Assignment: Once the data has been read, restate all of it exactly.

Available data:
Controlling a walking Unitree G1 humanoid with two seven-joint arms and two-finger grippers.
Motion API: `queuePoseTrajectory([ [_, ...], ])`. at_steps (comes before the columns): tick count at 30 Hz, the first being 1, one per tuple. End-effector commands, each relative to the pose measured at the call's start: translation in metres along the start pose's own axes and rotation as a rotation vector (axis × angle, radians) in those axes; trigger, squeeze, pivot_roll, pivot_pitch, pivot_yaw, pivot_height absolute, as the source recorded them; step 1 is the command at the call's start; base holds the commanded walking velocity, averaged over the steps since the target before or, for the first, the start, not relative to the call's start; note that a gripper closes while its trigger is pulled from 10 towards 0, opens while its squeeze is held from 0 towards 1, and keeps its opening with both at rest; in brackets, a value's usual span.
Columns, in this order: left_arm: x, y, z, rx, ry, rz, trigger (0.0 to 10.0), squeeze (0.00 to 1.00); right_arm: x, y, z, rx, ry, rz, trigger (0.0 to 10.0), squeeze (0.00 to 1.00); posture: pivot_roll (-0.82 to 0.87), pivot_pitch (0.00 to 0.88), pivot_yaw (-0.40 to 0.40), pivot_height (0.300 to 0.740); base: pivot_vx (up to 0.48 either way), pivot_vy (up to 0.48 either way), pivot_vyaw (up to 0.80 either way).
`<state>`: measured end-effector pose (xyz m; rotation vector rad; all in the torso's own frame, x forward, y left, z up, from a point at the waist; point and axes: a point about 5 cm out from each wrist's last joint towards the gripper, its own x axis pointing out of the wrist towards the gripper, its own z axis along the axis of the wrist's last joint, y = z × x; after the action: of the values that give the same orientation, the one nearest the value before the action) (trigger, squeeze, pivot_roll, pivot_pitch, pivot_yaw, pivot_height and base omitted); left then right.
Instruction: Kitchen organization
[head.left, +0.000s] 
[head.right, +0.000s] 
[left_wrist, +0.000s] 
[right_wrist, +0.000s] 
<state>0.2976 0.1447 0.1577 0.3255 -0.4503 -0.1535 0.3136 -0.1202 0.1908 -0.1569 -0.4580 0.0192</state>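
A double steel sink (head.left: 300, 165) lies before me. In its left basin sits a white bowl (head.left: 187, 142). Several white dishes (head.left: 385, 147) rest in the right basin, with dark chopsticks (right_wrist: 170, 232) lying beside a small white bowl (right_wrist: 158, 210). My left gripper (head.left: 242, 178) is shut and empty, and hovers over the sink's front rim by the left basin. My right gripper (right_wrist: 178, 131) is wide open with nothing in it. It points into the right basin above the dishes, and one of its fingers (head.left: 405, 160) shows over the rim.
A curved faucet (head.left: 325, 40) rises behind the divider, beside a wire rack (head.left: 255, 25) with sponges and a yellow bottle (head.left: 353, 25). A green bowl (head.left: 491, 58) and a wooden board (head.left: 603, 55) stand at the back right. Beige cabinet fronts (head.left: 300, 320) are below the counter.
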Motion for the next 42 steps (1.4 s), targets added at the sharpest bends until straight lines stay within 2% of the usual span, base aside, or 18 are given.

Answer:
Controlling a walking Unitree G1 humanoid with two seven-joint arms and two-finger grippers.
Motion API: `queuePoseTrajectory([ [_, ...], ])`. at_steps (comes before the columns): tick count at 30 Hz, the first being 1, one per tuple. End-effector commands, each relative to the pose measured at the call's start: translation in metres along the start pose's own axes and rotation as a rotation vector (axis × angle, radians) in those axes; trigger, squeeze, pivot_roll, pivot_pitch, pivot_yaw, pivot_height absolute, as the source recorded them; step 1 is the command at the call's start; base holds the commanded walking velocity, averaged over the steps since the target before or, for the first, the start, not relative to the call's start; note that a gripper closes while its trigger is pulled from 10 towards 0, opens while its squeeze is held from 0 towards 1, and keeps its opening with both at rest; in brackets, a value's usual span.
Columns, in this order: left_arm: x, y, z, rx, ry, rz, trigger (0.0 to 10.0), squeeze (0.00 to 1.00); right_arm: x, y, z, rx, ry, rz, trigger (0.0 to 10.0), squeeze (0.00 to 1.00); posture: pivot_roll (-0.82 to 0.87), pivot_pitch (0.00 to 0.88), pivot_yaw (-0.40 to 0.40), pivot_height (0.300 to 0.740); base: pivot_vx (up to 0.48 either way), pivot_vy (up to 0.48 either way), pivot_vyaw (up to 0.80 either way).
`<state>`: measured end-effector pose (xyz m; rotation vector rad; all in the torso's own frame, x forward, y left, z up, from a point at the waist; point and axes: a point about 5 cm out from each wrist's last joint towards the gripper, its own x axis pointing out of the wrist towards the gripper, its own z axis along the axis of the wrist's last joint, y = z × x; after the action: of the values that give the same orientation, the one nearest the value before the action) (trigger, squeeze, pivot_roll, pivot_pitch, pivot_yaw, pivot_height and base omitted); left then right.
Instruction: Kitchen organization
[head.left, +0.000s] 
[head.right, +0.000s] 
[left_wrist, +0.000s] 
[right_wrist, +0.000s] 
<state>0.2976 0.1447 0.1577 0.3255 -0.4503 -0.1535 0.3136 -0.1202 0.1908 -0.1569 -0.4580 0.0192</state>
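A double steel sink (head.left: 300, 165) lies before me. In its left basin sits a white bowl (head.left: 187, 142). Several white dishes (head.left: 385, 147) rest in the right basin, with dark chopsticks (right_wrist: 170, 232) lying beside a small white bowl (right_wrist: 158, 210). My left gripper (head.left: 242, 178) is shut and empty, and hovers over the sink's front rim by the left basin. My right gripper (right_wrist: 178, 131) is wide open with nothing in it. It points into the right basin above the dishes, and one of its fingers (head.left: 405, 160) shows over the rim.
A curved faucet (head.left: 325, 40) rises behind the divider, beside a wire rack (head.left: 255, 25) with sponges and a yellow bottle (head.left: 353, 25). A green bowl (head.left: 491, 58) and a wooden board (head.left: 603, 55) stand at the back right. Beige cabinet fronts (head.left: 300, 320) are below the counter.
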Motion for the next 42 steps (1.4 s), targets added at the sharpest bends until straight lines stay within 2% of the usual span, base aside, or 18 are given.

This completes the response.